In case of usual bread, when you take a bite of the sandwich, after chewing it for some time, the flavor is done with and you are left with a dry ball of dough in your mouth which you have to force swallow. But in case of this new bread, being so fantastically porous, it absorbs the flavor of the stuffing as you chew and the flavor is retained till you swallow the whole thing. Thus giving you the actual tase of a blend of stuffing and bread that is actually expected in a sandwich.
Hats Off…

And here’s Bibek waxing hypnotized by our Ciabatta:

Ciabatta simply blends along with the juicy chicken strands, yields a sensation of simply pure food.  It hugs the stuffings and gives out an aroma that is hypnotic!

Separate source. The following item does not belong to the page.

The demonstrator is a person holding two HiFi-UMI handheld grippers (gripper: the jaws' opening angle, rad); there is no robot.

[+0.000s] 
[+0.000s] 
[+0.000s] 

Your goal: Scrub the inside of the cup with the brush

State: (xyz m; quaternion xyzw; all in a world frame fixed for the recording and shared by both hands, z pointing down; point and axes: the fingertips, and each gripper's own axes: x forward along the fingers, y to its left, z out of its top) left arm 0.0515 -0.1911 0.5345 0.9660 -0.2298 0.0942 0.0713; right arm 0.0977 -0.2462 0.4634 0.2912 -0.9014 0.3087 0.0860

Wow, couldn’t have said it any better ourselves…!  But it’s no time to rest on our laurels, there are too many varieties of exotic breads to be baked and too little of an oven!  But our engineering genius will see us thru.  Just as it did with our Ciabatta… and we’re not talking about the amazing see-thru porousness of it!

 

 

 

 

 

 

 

 

 

 

grubshup
Rachana Trade Estates, Law College Road, Erandawane PuneMH411005 India 
 • +91-9552510426

3 Responses to Engineering a Ciabatta

  1. Dear Anil,

    You are pulling me to Pune and to that sweet/sour/hot … little corner of Grupshup.

    Ashok

  2. Vishwesh

    Dear Anil,

    I have been visiting Grubshup for the past year now mostly for chai in that typical glass or a filter coffee (since you don’t serve tea after 7.30 pm…though sometimes I have softened up one of the guys to land a cup or two afterwards)..But one day I saw this very same photo of your bread on one of the tables and it looked just right. And well…since we tried something or the other with the tea (usually garlic breadsticks)…we decided to try out the Mushroom Pesto in your new bread. And boy was it the most amazing thing ever!! Congrats on the reinvention and thanks for introducing an ambrosia onto the menu!!!

    • grubshup

      Hey Vishwesh,

      thanks a bunch for your kudos. Very nicely written, really appreciate it. Many more awesome breads and bread-based food coming to Grubshup in a very short while. Our experiments are ongoing (literally as I write this!)